In the new movie, Vardalos plays Georgia, a tourist guide who has lost her libido and all other motivation. She is planning to leave Greece when she becomes involved with a Greek bus driver. I'll let you figure out the rest of the plot, which is fairly predictable.

The movie's premiere took place in early April in Athens, where she was named the country's cultural ambassador. "I was so touched, and my parents were there," she said.

Her folks still live in Winnipeg and make a cameo appearance in their daughter's new movie, as does her New Yorker husband, Ian Gomez.

Like My Big Fat Greek Wedding, the movie was produced by Tom Hanks and wife Rita Wilson. Vardalos admitted that her career probably wouldn't have taken off had it not been for the famous couple.

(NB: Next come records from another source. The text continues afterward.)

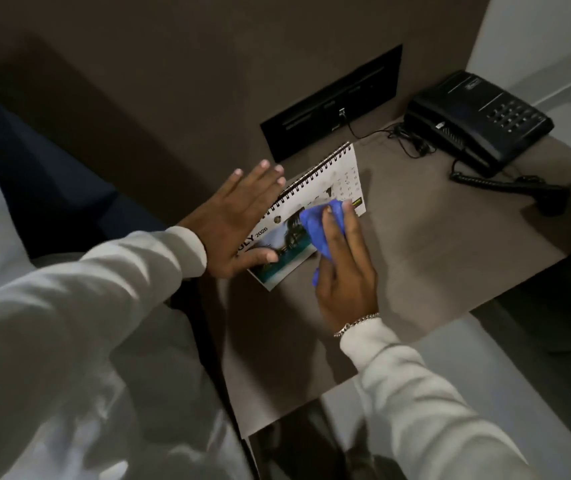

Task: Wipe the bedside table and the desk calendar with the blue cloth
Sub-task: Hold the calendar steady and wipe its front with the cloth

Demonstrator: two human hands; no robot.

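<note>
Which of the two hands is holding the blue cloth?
The right hand, with the bracelet, presses the blue cloth onto the desk calendar. The left hand only steadies the calendar, fingers spread.

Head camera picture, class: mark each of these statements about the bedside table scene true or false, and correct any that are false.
1. The right hand presses the blue cloth onto the desk calendar. True.
2. The left hand is lifting the handset of the telephone. False: it steadies the calendar's left end, thumb on the page.
3. The calendar stands on the bedside table. True.
4. The cloth is red. False: it is blue.
5. A bracelet is on the right wrist. True.
6. The telephone sits at the table's near left corner. False: far right corner.
</note>
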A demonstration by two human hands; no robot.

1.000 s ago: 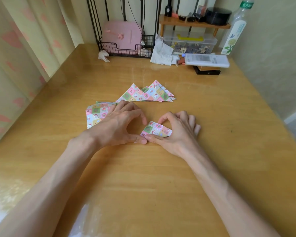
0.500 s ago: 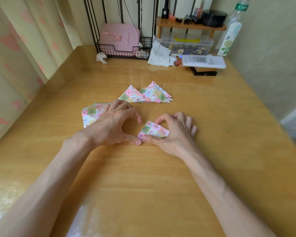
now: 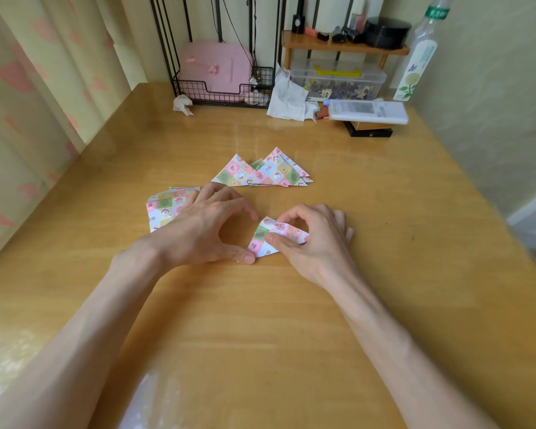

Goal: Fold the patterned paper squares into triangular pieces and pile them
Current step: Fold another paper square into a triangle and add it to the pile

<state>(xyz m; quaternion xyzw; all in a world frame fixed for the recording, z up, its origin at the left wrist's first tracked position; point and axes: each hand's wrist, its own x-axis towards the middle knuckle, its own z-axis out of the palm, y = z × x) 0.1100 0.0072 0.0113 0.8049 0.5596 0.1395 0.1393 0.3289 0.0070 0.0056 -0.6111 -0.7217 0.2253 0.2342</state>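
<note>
A small patterned paper piece [image 3: 265, 236], folded, lies on the wooden table [image 3: 260, 320] between my hands. My right hand [image 3: 313, 239] pinches its upper right part between thumb and curled index finger, lifting that edge a little. My left hand [image 3: 198, 230] arches beside it, its thumb tip pressing the paper's lower left corner. A stack of unfolded patterned squares [image 3: 161, 209] sits partly under my left hand. Further back lies a pile of folded triangles [image 3: 266, 173].
At the table's far edge stand a black wire rack with a pink case [image 3: 214, 69], crumpled tissues [image 3: 287, 96], a clear plastic box [image 3: 338, 78], a white remote-like device [image 3: 365, 109] on a dark block, and a tall bottle [image 3: 418, 57]. A curtain hangs left.
My right hand's index finger and thumb have closed onto the paper's upper edge and raised it slightly; before, the piece lay flat under both hands. The left hand has barely moved.
</note>
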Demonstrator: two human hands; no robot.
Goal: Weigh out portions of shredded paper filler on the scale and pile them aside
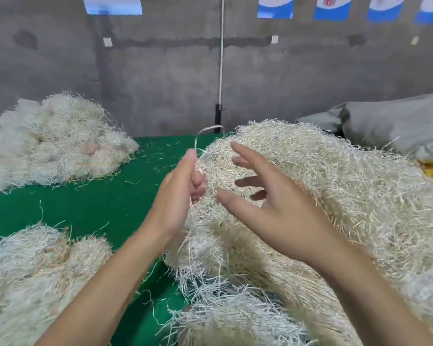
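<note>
Shredded paper (335, 196) lay banked in one big heap (298, 156) straight in front of you, and both your hands were at its left flank. Your left hand (175, 196) was against the heap's left edge. Its fingers (198, 183) were curled in on a thin tuft (200, 168) of strands, a few of which trailed up past the thumb and down toward the heap's foot. Your right hand (280, 206) hovered just right of it, above the heap's near-left slope, with the palm turned toward the left hand. Its fingers (245, 156) were spread and straight, holding nothing.

The bulk of the paper therefore lay beyond and to the right of your right hand, below its fingertips. That hand was the nearer one, and I judge that a reach forward and down would have taken a proper handful. The tuft's strands ran roughly upright, so they would likely have pulled free upward rather than sideways.

Left of the heap, across a strip of green worktop (115, 203), sat a far pile (55, 143) and a near pile (35, 275). Loose shreds (230, 308) lay at the heap's near foot. No scale showed, and whether it sat buried there I cannot tell. A grey sack (398, 121) lay behind the heap's right end.
</note>
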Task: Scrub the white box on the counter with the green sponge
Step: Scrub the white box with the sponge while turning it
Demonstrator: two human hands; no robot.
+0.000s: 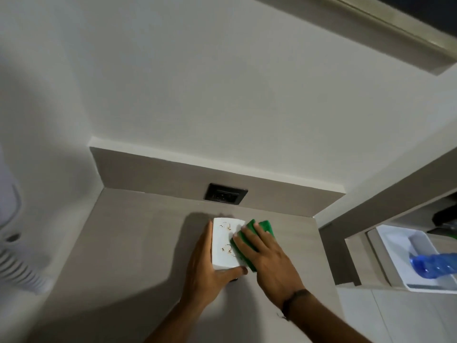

"They are my guardian angels," she said. "They are the most extraordinary people, but at the same time the most normal. How many times did I see Tom Hanks leave a production meeting because it was his turn to car-pool or he had to feed the dogs?"

Vardalos has just written a new script for Hanks for a Universal Studios film.

"The title is Henry Brown and it's about a man who reinvents himself -- but I can't say anything else," she said. "It was (Hanks) that asked me for it, he read it and he adored it."

So, where does the comedic streak come from? "In my family, you didn't have to be the prettiest, the tallest or the skinniest to get noticed," she said. "You just had to be the loudest and the funniest. So far, I'm the only one to get paid to do that!"

As for Greece, Vardalos isn't done writing about her culture.

"I'll be baptizing my daughter soon so I'm sure there is a movie idea there," she said.